Cérémonie

Christian Lemoine

Cœur en cendre ; confit dans sa cage qui craque et se comprime, renâcle en ses voiles de tendons. Cendre. Invoquez le feu, les rituels extatiques. Equarrisseurs des cordons, tranchez au vif des rotules, désaxez les trochlées pour affubler la hampe des pavillons sinistres. Convoquez les douleurs de la liesse tribale. Prêtres sacrificateurs, armez vos cous aiguisés, la cendre vous requiert. Il en coûtera des destins, bien sûr, mais c'est le sort des exposés. Oui, aux tribunes aussi, la cendre ; la cendre pour strate, la cendre pour genèse, la cendre stérile pour silence. Aux autels sans baldaquin, ministres théurges, suspendez les encensoirs, ces fumeroles trop âpres ; ces cendres phosphores.
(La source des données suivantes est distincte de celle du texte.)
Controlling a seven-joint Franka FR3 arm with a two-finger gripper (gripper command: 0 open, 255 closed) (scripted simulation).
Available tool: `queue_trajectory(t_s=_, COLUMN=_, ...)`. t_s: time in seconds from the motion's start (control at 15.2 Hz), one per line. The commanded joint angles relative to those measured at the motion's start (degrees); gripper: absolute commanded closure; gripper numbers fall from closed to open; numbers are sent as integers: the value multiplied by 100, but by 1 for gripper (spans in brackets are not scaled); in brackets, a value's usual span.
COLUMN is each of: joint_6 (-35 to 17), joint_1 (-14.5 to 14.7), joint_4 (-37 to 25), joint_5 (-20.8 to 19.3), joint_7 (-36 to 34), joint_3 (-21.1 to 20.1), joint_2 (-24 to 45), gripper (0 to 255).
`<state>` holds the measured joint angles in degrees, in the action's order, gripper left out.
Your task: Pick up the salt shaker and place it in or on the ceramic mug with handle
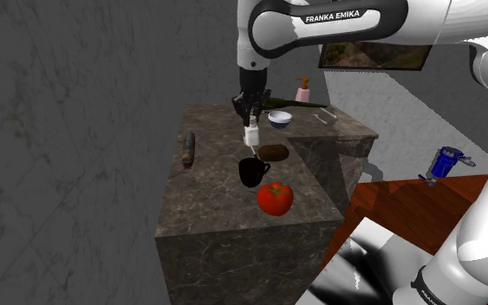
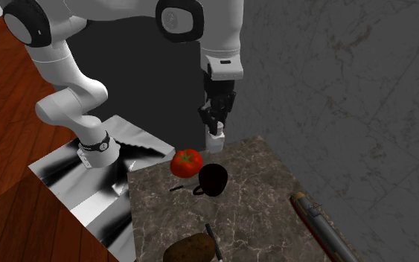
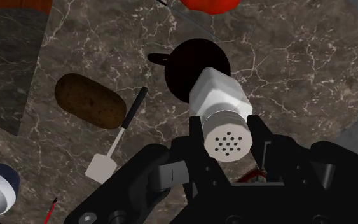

Faites résonner les fanfares qui marchent au trépas ; les fragments des kouros, les éclats des cariatides, autant de bris de stèles déchues pour marteler la cadence étirée, celle qu'on voudrait alentir toujours pour esquiver le baisser de rideau. La cendre, la cendre. Le coussin demeuré chaud après les braises éteintes, et la velléité d'une vie étriquée à s'unir encore à la vélocité des flammes. La cendre, le foyer brésillé, convaincu des désastres, des capitulations boréales, parce que le courage oblatif n'avait plus de pôle. Et parce que toutes les configurations, de la plus contemptrice à la plus épousée, ne manigançaient plus que d'affreuses pantomimes. Les cendres. Ses cendres. Ses cendres dans le vent qui disperse ; et ainsi, en un espace non contraint, étendez-le à l'inexhaustible.